TASK BRIEF: Scan the listing and copy each line where the word "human" is present.

DATA SHOWN:
┄┄┄┄┄┄┄┄┄┄┄┄┄┄┄┄┄┄┄┄

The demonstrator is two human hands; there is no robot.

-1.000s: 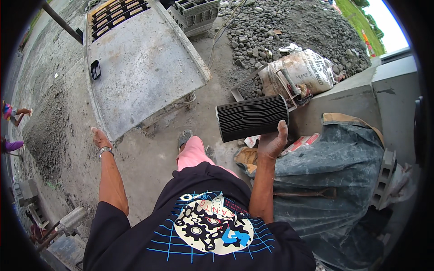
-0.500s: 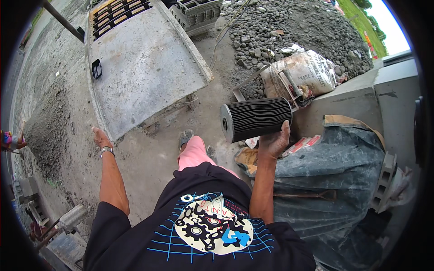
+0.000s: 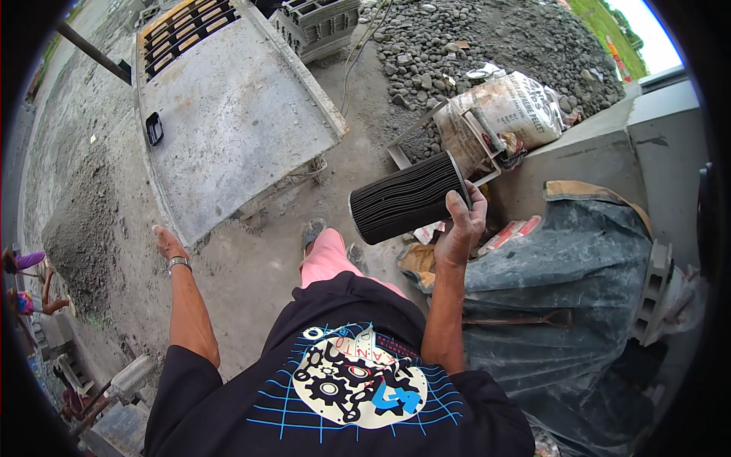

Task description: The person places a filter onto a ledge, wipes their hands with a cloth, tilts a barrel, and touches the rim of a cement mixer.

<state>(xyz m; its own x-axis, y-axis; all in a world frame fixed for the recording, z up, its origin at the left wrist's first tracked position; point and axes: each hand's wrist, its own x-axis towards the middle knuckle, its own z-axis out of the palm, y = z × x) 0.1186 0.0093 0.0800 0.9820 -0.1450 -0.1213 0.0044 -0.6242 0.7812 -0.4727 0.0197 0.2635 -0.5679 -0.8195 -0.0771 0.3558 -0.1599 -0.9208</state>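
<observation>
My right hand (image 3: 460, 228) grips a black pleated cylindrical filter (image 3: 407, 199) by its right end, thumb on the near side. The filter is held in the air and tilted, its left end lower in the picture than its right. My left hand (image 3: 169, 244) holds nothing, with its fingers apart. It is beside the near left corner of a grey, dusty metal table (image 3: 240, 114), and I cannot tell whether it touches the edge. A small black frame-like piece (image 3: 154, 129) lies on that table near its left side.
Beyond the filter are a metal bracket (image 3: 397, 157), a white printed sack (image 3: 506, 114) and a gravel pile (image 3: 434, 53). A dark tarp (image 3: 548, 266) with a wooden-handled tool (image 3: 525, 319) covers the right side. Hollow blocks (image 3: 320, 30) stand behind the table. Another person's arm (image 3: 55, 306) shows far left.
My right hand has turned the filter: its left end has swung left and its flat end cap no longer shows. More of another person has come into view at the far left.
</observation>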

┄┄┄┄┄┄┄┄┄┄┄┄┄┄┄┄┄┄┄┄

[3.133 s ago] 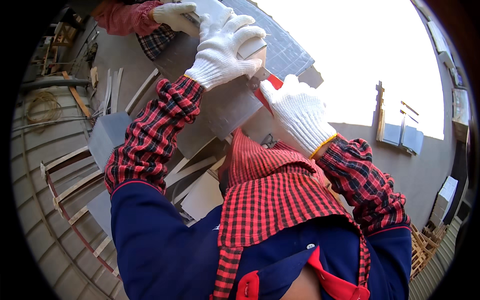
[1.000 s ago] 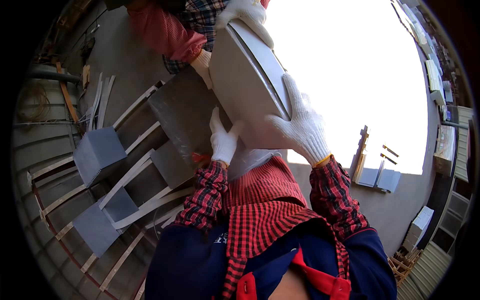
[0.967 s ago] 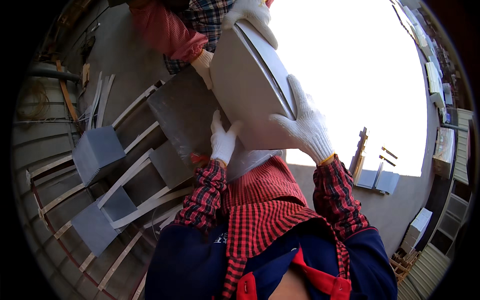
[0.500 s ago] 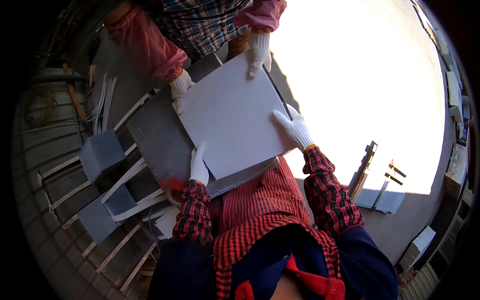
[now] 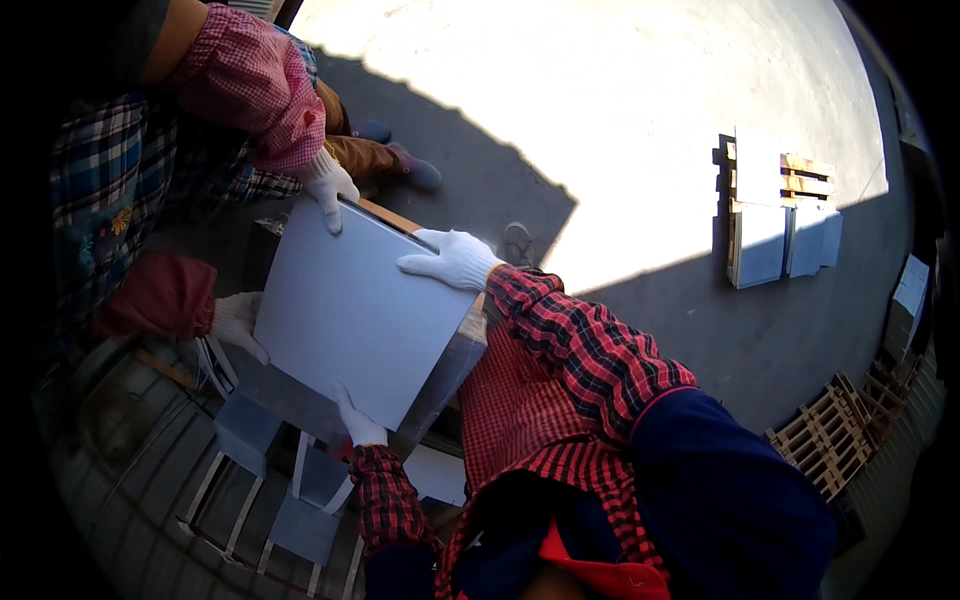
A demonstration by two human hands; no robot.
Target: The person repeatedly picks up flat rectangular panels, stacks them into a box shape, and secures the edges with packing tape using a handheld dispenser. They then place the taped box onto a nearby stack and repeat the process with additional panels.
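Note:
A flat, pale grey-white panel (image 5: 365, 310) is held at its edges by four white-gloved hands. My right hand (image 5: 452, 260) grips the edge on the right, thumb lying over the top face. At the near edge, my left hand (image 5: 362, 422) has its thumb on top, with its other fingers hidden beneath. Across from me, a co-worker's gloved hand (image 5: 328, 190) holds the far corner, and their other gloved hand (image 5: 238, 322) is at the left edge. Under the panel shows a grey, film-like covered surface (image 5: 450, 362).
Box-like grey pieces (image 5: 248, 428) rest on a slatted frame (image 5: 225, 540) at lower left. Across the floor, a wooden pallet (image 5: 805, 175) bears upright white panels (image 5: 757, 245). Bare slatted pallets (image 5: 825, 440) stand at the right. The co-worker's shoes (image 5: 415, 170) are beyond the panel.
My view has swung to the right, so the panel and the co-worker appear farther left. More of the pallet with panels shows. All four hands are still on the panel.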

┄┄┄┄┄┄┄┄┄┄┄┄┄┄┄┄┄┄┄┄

RESPONSE:
The demonstrator is two human hands; there is no robot.
A demonstration by two human hands; no robot.

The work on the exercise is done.